> Your instructions: Copy each line containing "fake" from the listing below.

> Records for this task:
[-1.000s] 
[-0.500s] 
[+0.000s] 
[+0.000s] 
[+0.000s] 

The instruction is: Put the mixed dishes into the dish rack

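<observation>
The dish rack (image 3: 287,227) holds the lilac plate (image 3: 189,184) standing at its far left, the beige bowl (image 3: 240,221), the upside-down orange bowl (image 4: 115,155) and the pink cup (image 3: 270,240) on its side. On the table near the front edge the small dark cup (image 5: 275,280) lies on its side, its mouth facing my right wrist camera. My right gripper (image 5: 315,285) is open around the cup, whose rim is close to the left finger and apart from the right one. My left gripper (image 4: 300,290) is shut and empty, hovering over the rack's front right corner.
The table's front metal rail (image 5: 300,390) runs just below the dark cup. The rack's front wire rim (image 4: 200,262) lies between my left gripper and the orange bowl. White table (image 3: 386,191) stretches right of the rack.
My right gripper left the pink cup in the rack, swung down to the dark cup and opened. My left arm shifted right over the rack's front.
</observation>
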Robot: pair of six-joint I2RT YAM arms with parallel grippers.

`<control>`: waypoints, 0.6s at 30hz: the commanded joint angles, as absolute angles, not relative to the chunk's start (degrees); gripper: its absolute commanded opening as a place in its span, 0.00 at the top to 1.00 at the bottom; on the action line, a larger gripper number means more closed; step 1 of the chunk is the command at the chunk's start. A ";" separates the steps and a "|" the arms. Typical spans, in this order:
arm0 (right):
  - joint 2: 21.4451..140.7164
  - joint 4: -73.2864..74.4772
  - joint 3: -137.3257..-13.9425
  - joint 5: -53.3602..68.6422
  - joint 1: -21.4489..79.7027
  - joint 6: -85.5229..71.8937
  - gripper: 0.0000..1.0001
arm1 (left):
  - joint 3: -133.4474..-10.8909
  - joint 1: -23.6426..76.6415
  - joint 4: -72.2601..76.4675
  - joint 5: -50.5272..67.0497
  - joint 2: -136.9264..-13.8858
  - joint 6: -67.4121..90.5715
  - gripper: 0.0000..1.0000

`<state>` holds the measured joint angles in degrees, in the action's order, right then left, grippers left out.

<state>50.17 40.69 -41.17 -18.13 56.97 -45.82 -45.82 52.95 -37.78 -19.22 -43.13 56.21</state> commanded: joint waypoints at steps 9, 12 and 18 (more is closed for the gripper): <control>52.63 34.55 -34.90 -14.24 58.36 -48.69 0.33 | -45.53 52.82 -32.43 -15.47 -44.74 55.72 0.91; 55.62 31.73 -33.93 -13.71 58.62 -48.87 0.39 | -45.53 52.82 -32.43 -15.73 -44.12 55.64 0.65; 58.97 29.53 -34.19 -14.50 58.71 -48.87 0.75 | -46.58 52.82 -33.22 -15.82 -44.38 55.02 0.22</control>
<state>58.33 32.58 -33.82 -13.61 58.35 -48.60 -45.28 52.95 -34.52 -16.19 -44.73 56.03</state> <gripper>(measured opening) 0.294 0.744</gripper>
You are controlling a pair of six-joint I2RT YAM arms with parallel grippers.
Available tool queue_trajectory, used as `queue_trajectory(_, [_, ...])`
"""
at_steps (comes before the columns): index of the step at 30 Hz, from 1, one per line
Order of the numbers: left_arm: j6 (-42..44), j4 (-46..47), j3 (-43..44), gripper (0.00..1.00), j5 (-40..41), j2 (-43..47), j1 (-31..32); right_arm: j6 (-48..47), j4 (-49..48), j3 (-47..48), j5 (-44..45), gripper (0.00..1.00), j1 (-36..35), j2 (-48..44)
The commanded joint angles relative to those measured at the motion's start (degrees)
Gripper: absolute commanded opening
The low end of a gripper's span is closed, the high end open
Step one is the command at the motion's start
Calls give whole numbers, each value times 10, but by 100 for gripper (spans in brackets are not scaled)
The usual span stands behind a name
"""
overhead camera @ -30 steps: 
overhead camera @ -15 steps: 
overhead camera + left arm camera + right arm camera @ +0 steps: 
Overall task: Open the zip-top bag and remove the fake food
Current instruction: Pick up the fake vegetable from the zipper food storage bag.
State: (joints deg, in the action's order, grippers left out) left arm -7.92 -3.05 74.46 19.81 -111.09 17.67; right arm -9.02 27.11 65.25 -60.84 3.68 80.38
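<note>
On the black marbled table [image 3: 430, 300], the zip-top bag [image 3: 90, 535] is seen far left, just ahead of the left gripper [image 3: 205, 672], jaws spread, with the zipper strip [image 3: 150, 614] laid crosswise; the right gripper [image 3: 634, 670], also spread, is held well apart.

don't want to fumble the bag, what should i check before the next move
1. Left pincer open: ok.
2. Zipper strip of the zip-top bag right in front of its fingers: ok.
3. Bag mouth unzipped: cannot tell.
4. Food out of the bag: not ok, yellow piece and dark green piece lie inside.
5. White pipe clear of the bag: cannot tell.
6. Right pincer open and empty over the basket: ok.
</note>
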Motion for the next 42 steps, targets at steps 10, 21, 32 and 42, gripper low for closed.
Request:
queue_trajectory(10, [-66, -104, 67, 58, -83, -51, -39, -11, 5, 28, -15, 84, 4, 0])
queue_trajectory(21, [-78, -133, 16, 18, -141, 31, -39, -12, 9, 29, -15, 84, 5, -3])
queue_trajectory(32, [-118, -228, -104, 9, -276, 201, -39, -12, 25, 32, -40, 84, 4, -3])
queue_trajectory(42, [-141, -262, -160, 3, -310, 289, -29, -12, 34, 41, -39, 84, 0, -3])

> Answer section:
Overall task: Open the zip-top bag and remove the fake food
Current instruction: Pick up the fake vegetable from the zipper food storage bag.

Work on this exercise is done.